Why JFK Was Deemed a Threat to National Security. By Jacob Hornberger.
For some 150 years, the federal government had been a limited-government republic. After World War II, however, the federal government was converted to a national-security state.
The difference was day and night.
With a limited-government republic, there was openness and transparency in governmental operations. Moreover, there was only a relatively small, basic military force. No Pentagon, no vast military-industrial complex, no CIA, no NSA, and no empire of foreign military bases. Governmental powers were limited and tightly constrained. No power to assassinate, kidnap, torture, or indefinitely detain people. No power to initiate coups or regime-change operations in foreign countries. No power of mass secret surveillance.

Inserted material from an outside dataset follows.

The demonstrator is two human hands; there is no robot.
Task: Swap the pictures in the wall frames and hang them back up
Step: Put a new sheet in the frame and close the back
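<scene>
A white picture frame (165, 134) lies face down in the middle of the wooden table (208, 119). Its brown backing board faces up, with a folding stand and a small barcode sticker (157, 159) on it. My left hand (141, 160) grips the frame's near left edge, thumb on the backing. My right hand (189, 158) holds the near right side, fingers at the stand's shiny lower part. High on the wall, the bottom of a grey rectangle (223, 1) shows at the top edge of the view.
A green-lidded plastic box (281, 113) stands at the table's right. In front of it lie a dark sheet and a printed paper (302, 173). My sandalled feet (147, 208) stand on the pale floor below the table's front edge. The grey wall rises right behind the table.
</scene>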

With a national-security state, dark-side secrecy became everything. “National security” became the two most important words in the American political lexicon. A large, permanent military establishment, along with the CIA and the NSA, came into existence.
This vast national-security establishment vested itself with omnipotent, totalitarian-like powers, including assassination, torture, coups, secret surveillance, kidnapping, and indefinite detention. It established a vast empire of military bases, both foreign and domestic, and initiated a program of regime change in foreign nations. Foreign wars in faraway lands, such as Korea and Vietnam, became the norm.
The Cold War was actually one great big racket, one that became a cash cow for the vast military-intelligence complex and its ever-growing army of “defense” contractors who loved feeding at the public trough. This enormous racket was justified under the rubric of keeping America safe from a supposed vast communist conspiracy that supposedly was based in Moscow, Russia. Yes, that Russia! …
JFK tried to do something about it:
Having achieved a “breakthrough” after the Cuban Missile Crisis, Kennedy had decided that he was going to lead America in an entirely different direction from that of the national-security establishment.
In his Peace Speech, Kennedy threw down the gauntlet against what had now become his enemy — the national-security establishment. Kennedy essentially declared an end to the Cold War racket and announced that henceforth Russia and the United States would live in peaceful coexistence. He declared an end to to the extreme anti-Russia hostility that the national-security establishment had inculcated in the American people, and he even praised the Soviet Union. …
June 10 … was the 60th anniversary of President Kennedy’s Peace Speech at American University. … The very next night — June 11 — Kennedy delivered a nation-wide speech expressing support for the civil-rights movement, which the national-security establishment was convinced was controlled by the Russian Reds. That’s why the FBI wiretapped Martin Luther King and used blackmail with the aim of inducing him to commit suicide.
Kennedy then followed up his words with actions. Over the fierce opposition of the Pentagon and the CIA, he negotiated the Nuclear Test Ban Treaty with the Soviets. He also ordered a pull-out of troops from Vietnam. He proposed a joint trip to the moon with the Russians, which would have meant sharing U.S. rocket technology with the Reds. …
What would have happened if Kennedy had lived? The national-security establishment would have immediately become irrelevant and immaterial. They would have been left twiddling their thumbs, with nothing to do. Remember, after all, that the supposed threat from the Russian Reds was why the federal government was converted to a national-security state in the first place.
The pull of Camelot can still be felt, even now.